Der Kläger beanspruchte die Auszahlung dieses Betrags. Er war der Ansicht, der Arbeitsvertrag unterliege deutschem Recht. Danach habe die Beklagte keine aufrechenbare Gegenforderung. Die unter Nr. 8.1 Satz 3 Halbsatz 2 des Arbeitsvertrags geregelte Rückzahlungsvereinbarung benachteiligte ihn unangemessen und sei deshalb unwirksam.

Das Arbeitsgericht hat der Klage stattgegeben. Sowohl das LAG als auch das BAG haben die Entscheidung bestätigt.

Die Gründe:
Die Beklagte war nicht zur Aufrechnung berechtigt. Die Vereinbarung über die Erstattung von Schulungskosten (Nr. 8.1 Satz 3 Halbsatz 2 des Arbeitsvertrags) ist gem. § 307 Abs. 1 Satz 1 BGB unwirksam.

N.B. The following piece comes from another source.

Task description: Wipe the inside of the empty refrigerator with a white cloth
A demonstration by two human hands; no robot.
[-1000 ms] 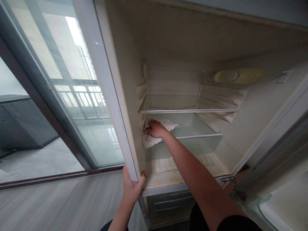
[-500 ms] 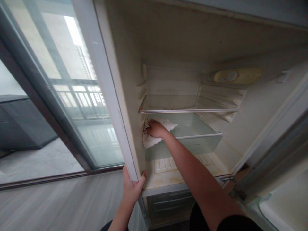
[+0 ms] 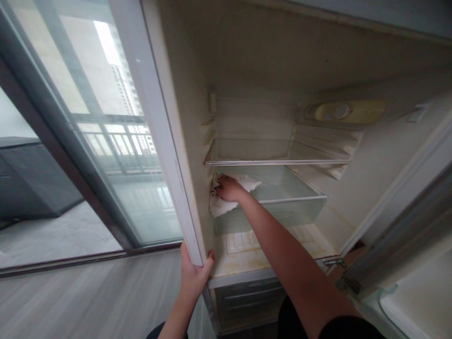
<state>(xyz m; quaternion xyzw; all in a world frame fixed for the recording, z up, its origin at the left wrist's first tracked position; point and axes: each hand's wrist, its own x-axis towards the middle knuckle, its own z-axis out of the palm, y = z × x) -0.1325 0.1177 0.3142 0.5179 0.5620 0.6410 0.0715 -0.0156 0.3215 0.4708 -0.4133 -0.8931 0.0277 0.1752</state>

Ein Formulararbeitsvertrag ist auch bei einer anderweitigen Rechtswahl durch die Parteien (Art. 8 Abs. 1 Satz 1 Rom I-VO) einer AGB-Kontrolle (§§ 305 ff. BGB) zu unterziehen, wenn ohne die Rechtswahl deutsches Recht anzuwenden wäre. Ist danach eine den Arbeitnehmer belastende Vertragsklausel unwirksam, erübrigt sich der ansonsten erforderliche Günstigkeitsvergleich. Das Recht der AGB etabliert als unabdingbares Recht i.S.d. Art. 8 Abs. 1 Satz 2 Rom I-VO ein Schutzniveau, von dem zu Lasten des Arbeitnehmers nicht abgewichen werden darf.

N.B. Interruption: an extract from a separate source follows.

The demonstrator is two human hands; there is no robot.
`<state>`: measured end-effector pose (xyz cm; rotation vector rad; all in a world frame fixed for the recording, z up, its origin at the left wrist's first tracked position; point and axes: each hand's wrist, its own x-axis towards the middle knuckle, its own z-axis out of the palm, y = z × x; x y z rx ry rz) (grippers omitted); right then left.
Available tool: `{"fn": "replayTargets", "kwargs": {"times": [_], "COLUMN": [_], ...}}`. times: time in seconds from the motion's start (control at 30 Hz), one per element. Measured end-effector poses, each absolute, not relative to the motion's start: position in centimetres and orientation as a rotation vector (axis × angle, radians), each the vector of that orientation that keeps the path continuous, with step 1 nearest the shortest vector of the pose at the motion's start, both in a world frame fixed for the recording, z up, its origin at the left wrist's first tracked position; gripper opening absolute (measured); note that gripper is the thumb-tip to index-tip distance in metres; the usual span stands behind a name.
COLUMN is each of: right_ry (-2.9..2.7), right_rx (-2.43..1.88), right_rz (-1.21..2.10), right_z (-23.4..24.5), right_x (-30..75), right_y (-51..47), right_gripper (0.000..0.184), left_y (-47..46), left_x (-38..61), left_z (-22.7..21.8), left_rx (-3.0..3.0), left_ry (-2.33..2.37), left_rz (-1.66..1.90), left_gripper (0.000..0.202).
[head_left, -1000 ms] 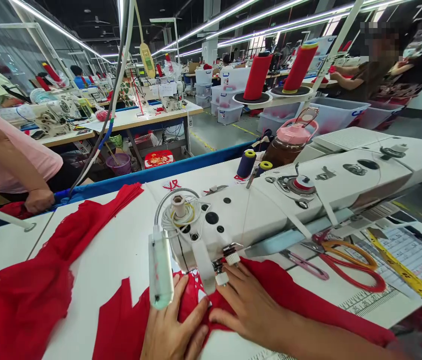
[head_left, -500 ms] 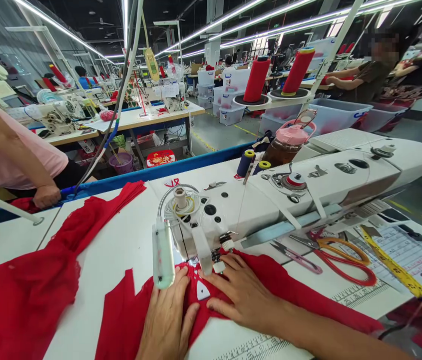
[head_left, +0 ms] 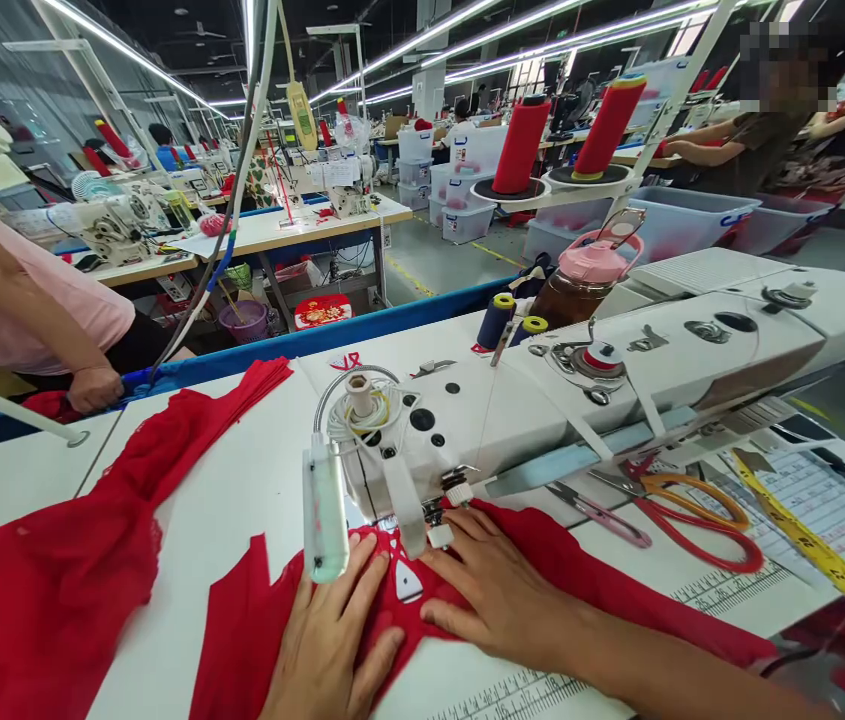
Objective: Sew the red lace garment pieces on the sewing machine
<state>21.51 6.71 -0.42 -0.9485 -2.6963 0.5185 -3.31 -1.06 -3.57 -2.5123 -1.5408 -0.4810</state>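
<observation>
Red fabric (head_left: 579,570) lies under the head of a white sewing machine (head_left: 459,425). My left hand (head_left: 336,625) presses flat on its left part, fingers stretched toward the needle area. On the other side, my right hand (head_left: 501,590) rests palm down on the cloth, fingers spread, the fingertips partly hidden by the machine's knobs. Between the hands, a white triangular piece (head_left: 408,582) with a dark dot shows against the red. The needle and presser foot are mostly hidden. A small lamp (head_left: 325,515) hangs just above my left fingers.
More red fabric (head_left: 62,570) is heaped at left. Right of the machine lie thread snips (head_left: 602,515), orange-handled scissors (head_left: 707,530), a yellow tape measure (head_left: 804,535) and papers. Behind stand a pink-lidded jug (head_left: 587,270) and red thread cones (head_left: 523,150). A person's hand (head_left: 96,388) rests at far left.
My left fingers have shifted slightly, with the thumb a little lower. Both hands stay flat on the red fabric. The camera view has turned slightly.
</observation>
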Motion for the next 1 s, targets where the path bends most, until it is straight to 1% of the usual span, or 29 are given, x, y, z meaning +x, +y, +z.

Der für die Bestimmung des objektiven Rechts maßgebliche Arbeitsort war hier der Flughafen Berlin-Schönefeld. Die Schulungen, an denen der Kläger teilgenommen hatte, waren für die Bestimmung des objektiven Rechts ohne Belang, da sie nicht in Irland, sondern in Großbritannien stattfanden. Sobald eine Vertragspartei dem Vertragspartner - wie vorliegend die Beklagte dem Kläger - die Vertragsbedingungen einseitig vorgibt, hat dies innerhalb des Rahmens zu geschehen, den die Vorschriften der §§ 305 ff. BGB den Parteien verbindlich vorschreiben. Nach § 307 Abs. 1 Satz 1 BGB ist die Rückzahlungsregelung, die die Parteien in Nr. 8.1 Satz 3 Halbsatz 2 des Arbeitsvertrags vereinbart haben, unwirksam, da sie den Kläger entgegen den Geboten von Treu und Glauben unangemessen benachteiligt.

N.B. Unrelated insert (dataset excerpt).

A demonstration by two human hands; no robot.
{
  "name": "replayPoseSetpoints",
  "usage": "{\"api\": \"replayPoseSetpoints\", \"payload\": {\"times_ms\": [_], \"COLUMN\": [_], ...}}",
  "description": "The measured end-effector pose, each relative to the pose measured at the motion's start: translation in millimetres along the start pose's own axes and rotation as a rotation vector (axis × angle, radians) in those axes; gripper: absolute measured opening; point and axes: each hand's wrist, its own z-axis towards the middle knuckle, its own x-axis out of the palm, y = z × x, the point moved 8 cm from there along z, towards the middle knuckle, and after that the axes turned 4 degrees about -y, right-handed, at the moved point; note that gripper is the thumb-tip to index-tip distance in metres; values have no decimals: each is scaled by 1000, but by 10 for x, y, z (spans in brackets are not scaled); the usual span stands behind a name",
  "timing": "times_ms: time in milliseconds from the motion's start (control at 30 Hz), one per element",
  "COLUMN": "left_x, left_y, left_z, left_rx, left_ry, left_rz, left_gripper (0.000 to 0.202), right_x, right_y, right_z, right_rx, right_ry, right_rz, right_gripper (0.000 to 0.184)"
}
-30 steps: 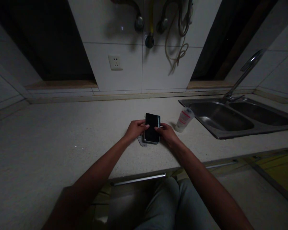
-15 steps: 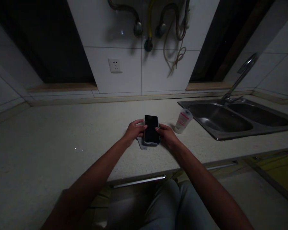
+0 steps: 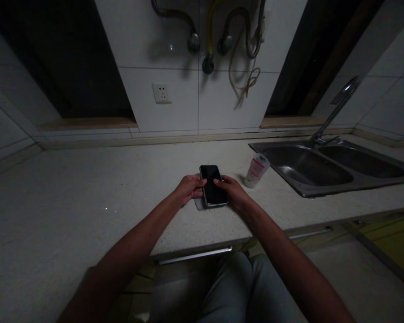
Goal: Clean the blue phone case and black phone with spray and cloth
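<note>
A smartphone [image 3: 215, 190] with a dark screen is held above the pale countertop [image 3: 87, 193], its screen facing up. My left hand [image 3: 190, 188] grips its left edge, thumb on the screen and fingers at the side. On the opposite edge my right hand [image 3: 234, 190] is closed the same way, thumb over the glass and most fingers hidden beneath. A grey cloth-like piece [image 3: 199, 204] shows partly under the phone's lower left side. Just right of my right hand stands a translucent plastic cup [image 3: 256, 170] with red print, leaning a little in this view.
To the right is a steel double sink [image 3: 309, 168] with a curved faucet [image 3: 336, 107]. A wall socket [image 3: 160, 93], hoses and a looped cord [image 3: 245, 85] are on the tiled wall behind. A drawer handle [image 3: 195, 255] runs below the counter's front edge.
The phone has turned slightly, its top shifting left and its bottom right. My left fingers have moved down along its side, and my right thumb lies further in over the screen.
</note>
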Motion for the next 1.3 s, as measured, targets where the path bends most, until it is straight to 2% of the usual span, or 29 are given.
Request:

Es ist nicht zulässig, die Rückzahlungspflicht schlechthin an das Ausscheiden aufgrund einer Eigenkündigung des Arbeitnehmers innerhalb der vereinbarten Bindungsfrist zu knüpfen. Vielmehr muss nach dem Grund des vorzeitigen Ausscheidens differenziert werden (BAG v. 1.3.2022 - 9 AZR 260/21). Verpflichtet eine Klausel den Arbeitnehmer auch in den Fällen zur Erstattung von Schulungskosten, in denen der Grund für die Eigenkündigung aus der Sphäre des Arbeitgebers stammt, benachteiligt sie den Arbeitnehmer entgegen den Geboten von Treu und Glauben unangemessen (vgl. BAG v. 18.3.2014 - 9 AZR 545/12). Infolgedessen hat das LAG zu Recht erkannt, dass die Rückzahlungsvereinbarung unter Nr. 8.1 Satz 3 Halbsatz 2 des Arbeitsvertrags gegen § 307 Abs. 1 Satz 1 BGB verstieß.